Vacaciones en europa: el turismo se desplaza hacia destinos cercanos
El turismo de verano
en Europa sufre una transformación inesperada. Los destinos costeros del sur, tradicionalmente populares, experimentan un aumento de visitantes más rápido de lo previsto, mientras que los viajeros buscan refugio en lugares más familiares y accesibles.La huida de los viajeros hacia destinos más cercanos
La incertidumbre geopolítica y el aumento de los precios están reconfigurando los planes vacacionales. En lugar de volar a zonas de conflicto o a destinos lejanos, los turistas optan por costas cercanas, pueblos del interior y opciones más económicas. Esta tendencia se observa claramente en el Reino Unido, donde las reservas hacia el Mediterráneo occidental se disparan.
TUI, la importante agencia de viajes, registra un aumento del 42% en las reservas a Portugal, y el crecimiento de las Islas Baleares supera el 40%. Las Islas Canarias también experimentan un incremento del 16%. La popularidad de Portugal es particularmente notable, según señalan varias empresas del sector, como Thomas Cook.
Pero no todos los destinos se benefician de este cambio. On the Beach, otra agencia de viajes, informa de una disminución del interés en destinos del Medio Oriente y clásicos británicos como Turquía, Chipre, Grecia y Egipto. Los viajeros británicos, priorizan la comodidad y la cercanía sobre la aventura lejana.

El turismo francés también apuesta por lo local
La tendencia no se limita al Reino Unido. En Francia, un 41% de los turistas planean modificar su destino, especialmente si tenían previsto viajar al Medio Oriente. Un 21% opta por quedarse en Francia, mientras que solo el 7% considera viajar a otros países extranjeros. Esta reorientación podría impulsar el turismo local, como campings y escapadas a pueblos pequeños.

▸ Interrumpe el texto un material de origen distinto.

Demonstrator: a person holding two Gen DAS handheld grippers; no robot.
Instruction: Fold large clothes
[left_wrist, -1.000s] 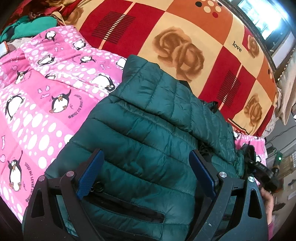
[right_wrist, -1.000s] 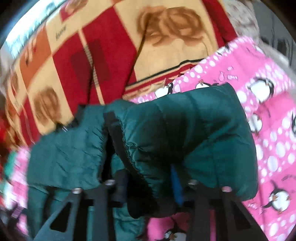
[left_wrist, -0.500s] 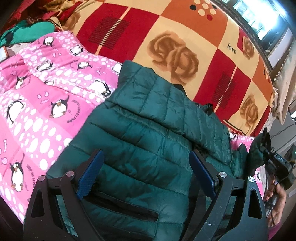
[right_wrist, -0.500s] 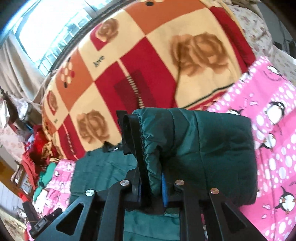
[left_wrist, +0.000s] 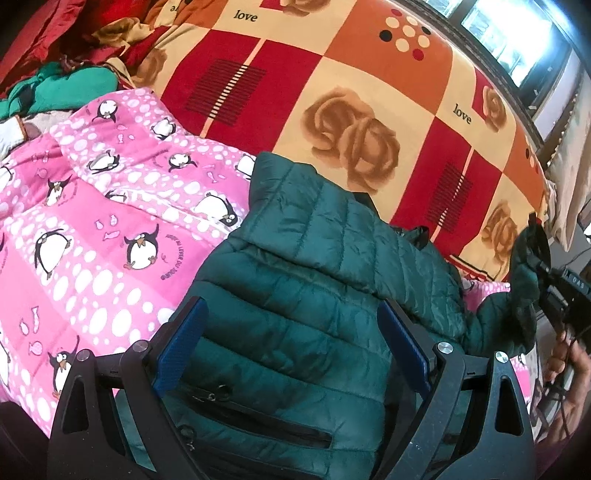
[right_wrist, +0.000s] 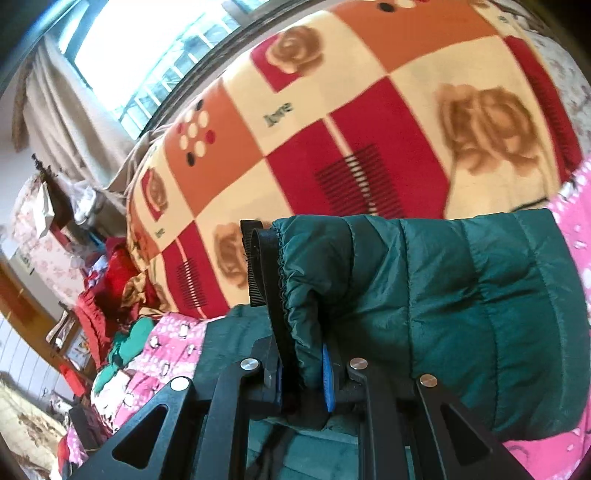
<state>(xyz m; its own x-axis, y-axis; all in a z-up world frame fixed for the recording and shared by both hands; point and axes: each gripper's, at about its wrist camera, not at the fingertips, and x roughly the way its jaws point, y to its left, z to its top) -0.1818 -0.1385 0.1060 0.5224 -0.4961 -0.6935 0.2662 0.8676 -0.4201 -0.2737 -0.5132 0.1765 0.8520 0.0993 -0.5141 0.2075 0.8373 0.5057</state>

La situación es más compleja en Italia. Las ciudades históricas y los destinos turísticos de lujo sufren una disminución de visitantes extranjeros, especialmente de Asia y el Medio Oriente. Venecia, Roma y Florencia sienten este impacto particularmente, con una reducción significativa de reservas de turistas asiáticos y del Medio Oriente durante la Semana Santa.

Turquía, entre la incertidumbre y la adaptación
El sector turístico turco se enfrenta a un panorama incierto. Se prevé una caída de entre el 25% y el 30% en las reservas, principalmente de Alemania, Rusia y el Reino Unido. Sin embargo, esta situación podría abrir oportunidades para otros destinos que antes eran menos atractivos.

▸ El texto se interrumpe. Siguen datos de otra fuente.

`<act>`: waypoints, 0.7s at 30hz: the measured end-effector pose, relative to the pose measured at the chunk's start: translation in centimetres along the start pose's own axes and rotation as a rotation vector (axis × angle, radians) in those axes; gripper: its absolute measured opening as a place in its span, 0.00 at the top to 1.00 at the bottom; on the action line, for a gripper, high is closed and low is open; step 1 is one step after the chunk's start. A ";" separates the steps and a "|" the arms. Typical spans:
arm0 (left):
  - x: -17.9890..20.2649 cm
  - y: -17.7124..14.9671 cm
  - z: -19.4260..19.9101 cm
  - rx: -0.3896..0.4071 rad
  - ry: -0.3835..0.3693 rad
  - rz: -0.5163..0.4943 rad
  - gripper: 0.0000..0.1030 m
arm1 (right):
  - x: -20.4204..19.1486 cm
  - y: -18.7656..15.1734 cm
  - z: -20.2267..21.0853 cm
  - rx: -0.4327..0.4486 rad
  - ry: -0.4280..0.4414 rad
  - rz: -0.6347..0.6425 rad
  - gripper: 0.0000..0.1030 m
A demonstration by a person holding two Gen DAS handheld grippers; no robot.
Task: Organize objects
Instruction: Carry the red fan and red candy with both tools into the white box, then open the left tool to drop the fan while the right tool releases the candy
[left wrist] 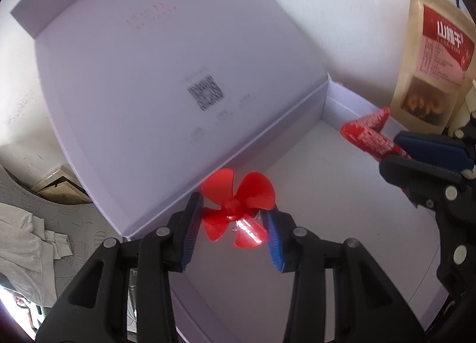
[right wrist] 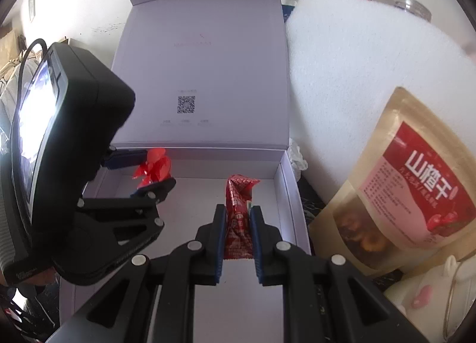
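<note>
Both claws were closed over the open white box (right wrist: 285, 182): the left claw (left wrist: 235, 221), at lower centre, gripped a red propeller (left wrist: 235, 206); the right claw (right wrist: 236, 221) gripped a red packet (right wrist: 238, 209).

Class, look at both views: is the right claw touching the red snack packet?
Touching. The right wrist view shows the right claw with both pads pressed against the red snack packet.
</note>
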State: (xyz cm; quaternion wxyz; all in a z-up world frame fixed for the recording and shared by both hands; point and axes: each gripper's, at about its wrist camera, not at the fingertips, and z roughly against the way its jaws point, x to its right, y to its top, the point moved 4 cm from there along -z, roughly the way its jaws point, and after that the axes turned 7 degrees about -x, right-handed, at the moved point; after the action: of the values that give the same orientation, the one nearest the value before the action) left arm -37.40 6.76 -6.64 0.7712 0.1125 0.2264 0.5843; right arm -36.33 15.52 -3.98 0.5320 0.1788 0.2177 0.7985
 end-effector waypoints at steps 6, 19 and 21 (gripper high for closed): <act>0.5 0.0 -1.0 -0.041 -0.008 0.000 0.63 | 0.0 -0.2 -1.3 -0.028 0.011 0.008 0.85; 0.6 -0.1 -0.2 -0.049 -0.004 0.045 0.62 | -0.4 -1.1 -0.5 -0.034 -0.011 0.024 0.82; 0.5 -0.2 0.2 -0.050 -0.004 0.056 0.60 | -0.6 -1.2 -0.2 -0.036 -0.023 0.029 0.81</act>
State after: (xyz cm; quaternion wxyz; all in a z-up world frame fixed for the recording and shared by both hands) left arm -37.05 7.20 -6.66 0.7575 0.1006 0.2068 0.6110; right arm -35.33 15.37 -4.79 0.5260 0.1816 0.1945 0.8078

Grecia, por su parte, observa una ligera disminución en el flujo turístico durante la Semana Santa y principios de verano, pero mantiene la confianza en un buen resultado final. El ministro de Turismo, Tonci Glavina, sugiere que los problemas de la competencia podrían beneficiar a Grecia.
En España y Portugal, se anticipa un repunte del turismo durante la primavera y el verano de 2026. Pero el aumento de los costes –combustible, seguros, precios de los viajes– podría frenar los viajes internacionales. La flexibilidad de las agencias de viajes, que ofrecen cambios en lugar de devoluciones, se presenta como una clave para afrontar esta nueva realidad.
La resiliencia en el sector turístico no se manifiesta en grandes movimientos, sino en redirecciones discretas hacia destinos seguros. La preferencia por las costas familiares, aunque sea por elección, es la señal más clara de un cambio en los hábitos de viaje.
La cifra habla por sí sola:
Las reservas a Portugal han aumentado un 42% en comparación con el año anterior, reflejando el cambio de preferencias de los viajeros. Este dato subraya la capacidad de adaptación del sector turístico ante la incertidumbre global.
El turismo ya no se define por la distancia, sino por la seguridad y la cercanía.